研究会に所属している中でも一際優秀な人材は、就職先がほぼ確定している。それは、王立研究所だ。此処には変じ、もとい貴族らしくない人が多いらしい。
そのため、セントリアル学園の研究会に所属している人達も何処か浮世離れした人が多い。とはいえ、予算に関しては色々口出ししてくるので、そういう点では現実的だが。
昼食は様々な店の料理人達が腕によりをかけた品を作っていた。
大抵の店はスープを専門、デザートを専門と言った風に分かれている。
その中には夏休み訪れたカフェも出店していて、レティシアはステラと示し合わせて思わず笑ってしまった。
昼食を終えてから、ナディム、オリアナ、テレンシオの三人と見回りを交代した。
翌日。
本日も生徒会は仕事があるが、全校生徒が講堂に集まっているので楽なものだ。後ろで見ているだけでいい。
本来は他の人達の発表を見るべきなのだが、ステラは台本を読んでいる。恐らく緊張しているのだろう。心做しか顔が青い。
昨日の放課後、リハーサルをやった。その時もステラは少々演技が固かったのだ。大丈夫だろうかと心配になる。
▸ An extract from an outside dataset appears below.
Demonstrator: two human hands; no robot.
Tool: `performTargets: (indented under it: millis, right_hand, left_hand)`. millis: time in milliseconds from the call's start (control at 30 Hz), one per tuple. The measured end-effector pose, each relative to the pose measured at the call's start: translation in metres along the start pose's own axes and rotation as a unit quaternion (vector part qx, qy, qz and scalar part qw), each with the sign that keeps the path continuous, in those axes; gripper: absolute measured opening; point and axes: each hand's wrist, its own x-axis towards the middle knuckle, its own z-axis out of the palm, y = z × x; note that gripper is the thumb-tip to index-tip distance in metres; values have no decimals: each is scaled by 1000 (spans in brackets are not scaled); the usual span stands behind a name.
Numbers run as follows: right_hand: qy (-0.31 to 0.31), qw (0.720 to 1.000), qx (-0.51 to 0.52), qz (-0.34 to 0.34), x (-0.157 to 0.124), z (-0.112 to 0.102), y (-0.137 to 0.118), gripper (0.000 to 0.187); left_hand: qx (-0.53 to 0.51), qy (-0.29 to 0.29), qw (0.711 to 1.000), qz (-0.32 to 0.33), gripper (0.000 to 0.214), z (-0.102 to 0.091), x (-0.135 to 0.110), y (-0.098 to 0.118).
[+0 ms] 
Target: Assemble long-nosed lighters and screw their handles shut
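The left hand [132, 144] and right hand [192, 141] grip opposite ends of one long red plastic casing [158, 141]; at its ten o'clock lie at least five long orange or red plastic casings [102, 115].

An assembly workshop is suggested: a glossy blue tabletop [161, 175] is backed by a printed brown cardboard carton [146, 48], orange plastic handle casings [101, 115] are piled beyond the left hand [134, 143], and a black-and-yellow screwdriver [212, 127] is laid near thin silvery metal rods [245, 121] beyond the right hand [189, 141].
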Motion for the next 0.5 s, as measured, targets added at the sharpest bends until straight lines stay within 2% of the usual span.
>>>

生徒会の演目は、午後を予定しているので昼食を食べてから準備を始める。
皆マイペースに昼食を摂っていたが、やはりステラは台本を手放さなかった。
「レ、レティ様どうしましょう。手が……」
準備中、ステラの手は震えが止まらなくなってしまった。
レティシアは安心させるようにステラの手をきゅっと握る。
「ステラなら、大丈夫よ。あんなに練習してきたんだもの。ね?」
オリアナも寄ってきて、二人の握った手の上にそっと手を乗せた。
「大丈夫」
二人の言葉で少しは緊張がほぐれたのか、ステラは「ありがとうございます」とお礼を言いながら、また準備に戻った。
主役のステラは、堂々とした演技を見せてくれた。
他もそれに恥じない演技を披露した。レティシアもだ。
二人の邪魔をした恋敵には罰が下る。二人が結ばれた後、プィオウテルの兄弟神によって姿をアヒルに変えられてしまう。
フィリップがそれを演じている時、レティシアは自分を重ねていた。
アヒルに変えられた恋敵と、牢獄に入れられた自分。結末は違っても、やってることは同じようなものだった。
練習でフィリップが演じているのを見ていると同情したが、今はそう思わない。
ただ、前を見据えるだけだ。
今度はもう繰り返さない。この恋敵のような、以前の自分のような、愚かな真似はしないとレティシアは決意を新たにした。